During the nine months ended September 30, 2017, the Company granted its employees and members of the Board of Directors 2,592,500 options to purchase the Company’s common stock with an exercise price ranging from $0.57 to $1.58 per share, a term of 10 years, and a vesting period from 1 to 4 years. The options have an aggregated fair value of $2,396,383 that was calculated using the Black-Scholes option-pricing model. Variables used in the Black-Scholes option-pricing model include: (1) discount rate range from 1.84% to 2.28% (2) expected life of 6 years, (3) expected volatility range from 79.99% to 81.74%, and (4) zero expected dividends. The estimated option life was determined based on the “simplified method,” giving consideration to the overall vesting period and the contractual terms of the award.

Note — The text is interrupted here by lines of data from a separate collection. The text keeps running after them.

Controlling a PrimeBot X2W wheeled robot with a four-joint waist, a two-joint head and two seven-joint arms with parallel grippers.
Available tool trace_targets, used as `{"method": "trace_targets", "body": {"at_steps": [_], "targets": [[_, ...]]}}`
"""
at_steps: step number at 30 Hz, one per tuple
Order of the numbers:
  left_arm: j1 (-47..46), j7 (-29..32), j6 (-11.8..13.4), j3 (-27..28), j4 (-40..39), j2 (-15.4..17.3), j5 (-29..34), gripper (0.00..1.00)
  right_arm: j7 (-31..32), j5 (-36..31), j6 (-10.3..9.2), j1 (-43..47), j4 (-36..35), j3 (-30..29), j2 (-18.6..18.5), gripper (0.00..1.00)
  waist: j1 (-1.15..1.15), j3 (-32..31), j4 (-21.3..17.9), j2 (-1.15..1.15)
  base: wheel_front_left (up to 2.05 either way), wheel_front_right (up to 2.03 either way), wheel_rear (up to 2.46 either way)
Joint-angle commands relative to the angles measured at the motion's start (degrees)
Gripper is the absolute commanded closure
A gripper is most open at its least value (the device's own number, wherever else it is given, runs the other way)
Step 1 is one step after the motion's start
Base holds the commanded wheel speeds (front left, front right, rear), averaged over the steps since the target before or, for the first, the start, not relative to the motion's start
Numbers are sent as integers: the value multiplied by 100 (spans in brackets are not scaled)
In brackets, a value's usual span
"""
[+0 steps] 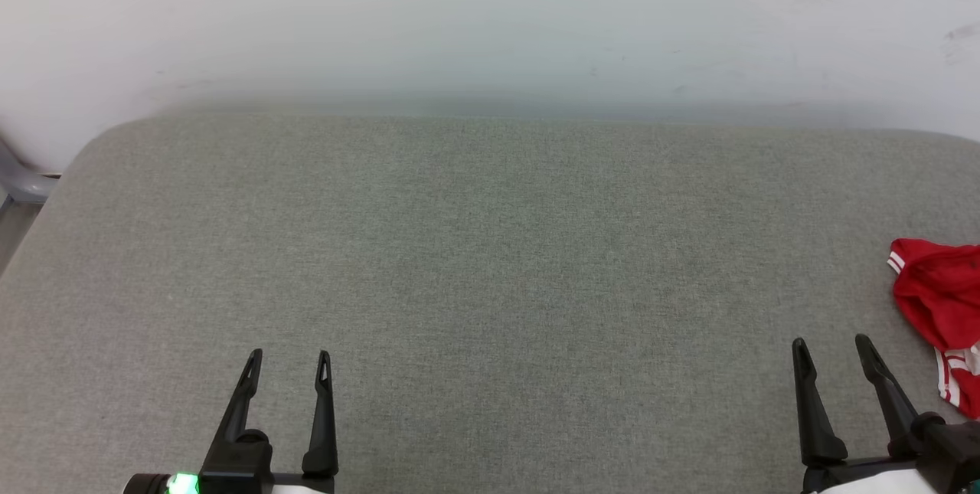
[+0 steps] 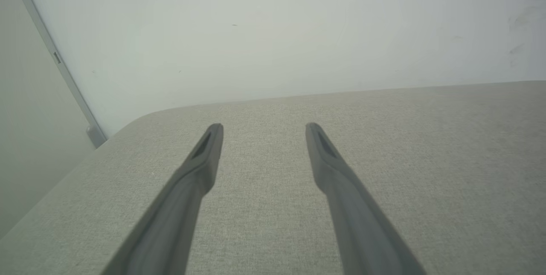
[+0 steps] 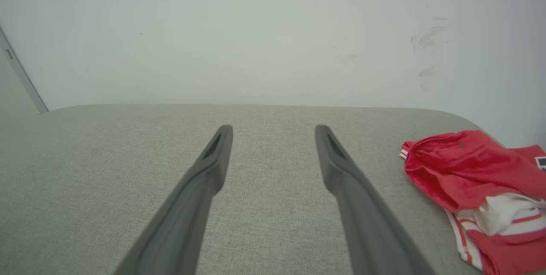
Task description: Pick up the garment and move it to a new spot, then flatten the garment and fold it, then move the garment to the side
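Observation:
The garment (image 1: 942, 310) is a crumpled red shirt with white and striped trim, lying at the right edge of the grey fabric surface (image 1: 490, 264). In the right wrist view the garment (image 3: 473, 181) lies bunched to the right of my fingers, apart from them. My right gripper (image 1: 832, 345) stands open at the lower right, just left of the garment, with nothing between its fingers. My left gripper (image 1: 289, 356) is open at the lower left, far from the garment, over bare fabric. Both wrist views show the fingers spread: left gripper (image 2: 264, 126), right gripper (image 3: 273, 128).
A pale wall (image 1: 490, 19) rises right behind the grey surface. The surface's rounded far left corner (image 1: 107, 142) drops off beside a grey frame piece (image 1: 23, 180). A vertical metal strip (image 2: 55, 57) runs down the wall at the left.

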Motion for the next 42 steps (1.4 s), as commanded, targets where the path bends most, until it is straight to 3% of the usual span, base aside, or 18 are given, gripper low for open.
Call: {"method": "trace_targets", "body": {"at_steps": [1,3,4,8,26,42], "targets": [[67,-26,-11,11,3,-5,-9,0,-43,18,-7,64,7,15,30,0,0,4,-4,0,0,0,0],[61,-26,-8,13,8,-6,-2,0,-46,29,-7,66,12,29,31,0,0,5,-6,0,0,0,0],[6,0,-5,-1,8,-4,0,100,-1,23,0,1,16,24,1,100,0,4,-6,0,0,0,0],[45,23,-12,-37,188,-51,-53,100,12,73,1,6,206,44,1,100,0,4,-7,0,0,0,0],[-304,393,-350,126,503,-20,-2300,100,332,2202,0,-349,531,138,-108,100,0,-18,-35,0,0,0,0],[-565,673,-596,267,751,-24,-3809,100,578,3629,-1,-595,757,169,-156,100,0,-36,-58,0,0,0,0]]}}
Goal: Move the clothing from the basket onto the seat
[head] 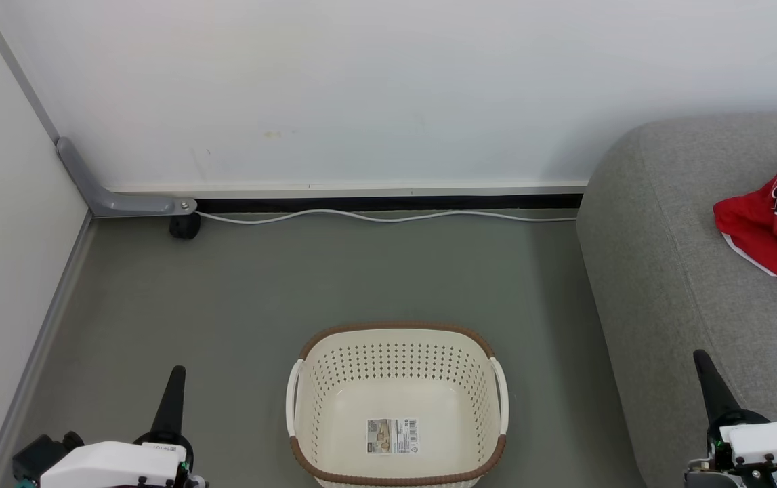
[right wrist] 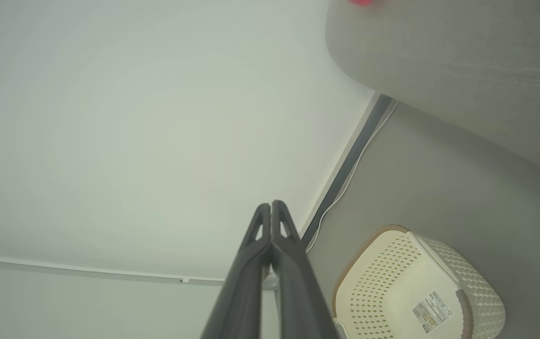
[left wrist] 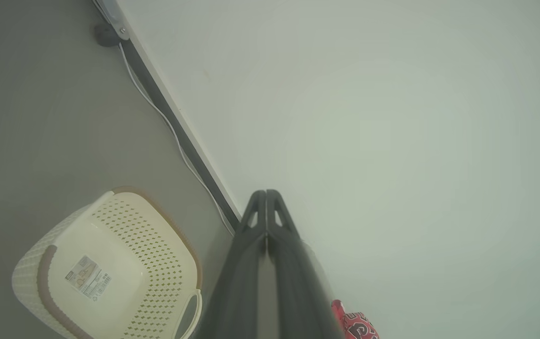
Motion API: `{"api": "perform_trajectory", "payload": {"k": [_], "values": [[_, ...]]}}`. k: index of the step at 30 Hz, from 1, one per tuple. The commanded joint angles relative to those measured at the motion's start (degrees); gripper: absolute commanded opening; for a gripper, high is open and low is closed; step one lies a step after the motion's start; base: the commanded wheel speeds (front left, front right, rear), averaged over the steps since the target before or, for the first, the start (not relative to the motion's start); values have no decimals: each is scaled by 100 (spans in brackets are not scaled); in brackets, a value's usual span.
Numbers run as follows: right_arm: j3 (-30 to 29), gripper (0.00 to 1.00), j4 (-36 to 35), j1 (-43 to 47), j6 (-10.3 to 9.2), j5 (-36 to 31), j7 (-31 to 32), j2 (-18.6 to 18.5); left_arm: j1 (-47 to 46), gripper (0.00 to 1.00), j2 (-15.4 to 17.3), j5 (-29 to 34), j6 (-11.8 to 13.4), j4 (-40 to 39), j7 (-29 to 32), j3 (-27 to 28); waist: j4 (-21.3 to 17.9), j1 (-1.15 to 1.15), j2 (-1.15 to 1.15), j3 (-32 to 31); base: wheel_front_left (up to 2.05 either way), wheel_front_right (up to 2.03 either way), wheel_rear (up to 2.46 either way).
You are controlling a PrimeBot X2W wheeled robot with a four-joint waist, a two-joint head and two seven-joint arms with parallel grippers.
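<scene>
caster (head: 185, 226): dark wheel at 10 o'clock in head view, under grey bracket (head: 110, 200); details too small to read.
left gripper (head: 175, 379): 7 o'clock in head view, one dark spike pointing up, fingers pressed together, nothing between them; body cut off by bottom edge. Left wrist view confirms tips (left wrist: 266, 195) touching.
floor (head: 239, 291): grey-green, bare patch between left gripper and basket.
basket (head: 398, 328): 6 o'clock in head view, upright on floor; near rim clipped by bottom edge. Inside shows bare cream bottom with label sticker (head: 393, 435); print unreadable. Also at 8 o'clock in left wrist view (left wrist: 124, 235) and 4 o'clock in right wrist view (right wrist: 392, 268), both hazy.
cable (head: 388, 216): white, along wall base at 12 o'clock, right end hidden behind seat.
seat (head: 666, 271): grey, 3 to 4 o'clock, cut off right and bottom.
right gripper (head: 705, 366): 5 o'clock, in front of seat, fingers together, holding nothing; tips (right wrist: 270, 207) touching.
clothing (head: 774, 217): red jersey on seat at 3 o'clock, crumpled, numerals partly folded, cropped by right edge.
</scene>
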Motion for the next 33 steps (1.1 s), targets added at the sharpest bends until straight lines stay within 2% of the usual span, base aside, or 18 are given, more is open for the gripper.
{"api": "perform_trajectory", "payload": {"k": [1, 26, 33], "values": [[33, 0, -188, -256, 20, 170, 75, -49, -312, 0, 69, -165, -78, -166, 41, 197, -3, 0, 0, 1, 0, 0, 0], [-253, 0, -369, -292, 25, 1538, 496, 120, -541, 0, 69, -1793, -338, -207, 472, 533, -55, 0, 0, 17, 0, 0, 0], [-257, 0, -373, -292, 25, 1562, 503, 123, -545, 0, 64, -1816, -343, -208, 485, 547, -56, 0, 0, 17, 0, 0, 0]]}}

This method was used because the Company does not have sufficient historical option exercise data.

 

During the nine months ended September 30, 2017, options to purchase 2,343,025 common shares were cancelled upon the termination of employees and a board member.

 

The fair values of all options issued and outstanding are being amortized over their respective vesting periods. The unrecognized compensation expense at September 30, 2017 was approximately $4.3 million. During the three months ended September 30, 2017 and 2016, the Company recorded total option expense of approximately $0.7 million and $1.0 million, respectively. During each of the nine months ended September 30, 2017 and 2016, the Company recorded total option expense of approximately $2.5 million and $2.7 million, respectively.

 

Warrants

 

Following is a summary of warrant activities for the nine months ended September 30, 2017:

 

    Number of Units     Weighted 
Average 
Exercise 
Price
    Weighted 
Average 
Remaining 
Contractual 
Term 
(in years)
    Aggregate 
Intrinsic 
Value
 
                         
Outstanding, December 31, 2016     8,964,752       3.72       1.95       1,445,786  
Granted     18,496,575       1.05       5.00       -  
Exercised     (9,364 )     0.78       -       -  
Cancelled     (231,575 )     6.07       -       -  
Outstanding, September 30, 2017     27,220,388       1.92       3.66       862,426  
                                 
Exercisable, September 30, 2017     27,000,388       1.88       3.65       862,426  

 

Certain warrants were issued to the Company’s Executive Chairman (now Chairman and CEO) as part of investment banking and advisory services either prior to and outside of his role as a Board Member and subsequently Chairman and CEO. The Chairman and CEO has refrained from exercising such warrants that are or have been in the money for most of their existing life in order to align with the long-term interests of the Company. On March 14, 2017, the Company canceled a warrant to purchase 57,212 shares of Common Stock of the Company, dated December 19, 2012, issued to its and issued a new warrant to its Chairman and CEO to purchase 57,212 common shares with the term of the warrant expiring on February 11, 2022. The new warrant has the same exercise price in effect as the exercise price as the old warrant but the expiration date was modified from December 19, 2017 to February 11, 2022. The Company also amended the warrant to purchase Common Stock of the Company, dated January 31, 2012, issued to its Chairman and CEO and an entity affiliated with its Chairman and CEO to purchase 64,746 and 99,617 common shares, respectively. Pursuant to the terms of the warrant amendments, the term of the warrants was extended to February 11, 2022 from January 31, 2019. As a result of the replacement and modification, the Company recorded an additional non-cash expense of $64,091 for the incremental fair value of the new warrants. 

 

During the nine months ended September 30, 2017, 9,364 warrants were exercised by the warrant holders on a cashless basis. The Company issued 4,234 shares of common stock as a result of these cashless exercises.

 

During the three months ended September 30, 2017 and 2016, the Company recorded stock-based compensation expense related to the warrants of approximately $0 and $5,000, respectively. During the nine months ended September 30, 2017 and 2016, the Company recorded stock-based compensation expense related to the warrants of approximately $34,000 (excluding the $64,091 addition expense due to the replacement and modification) and $0.1 million, respectively.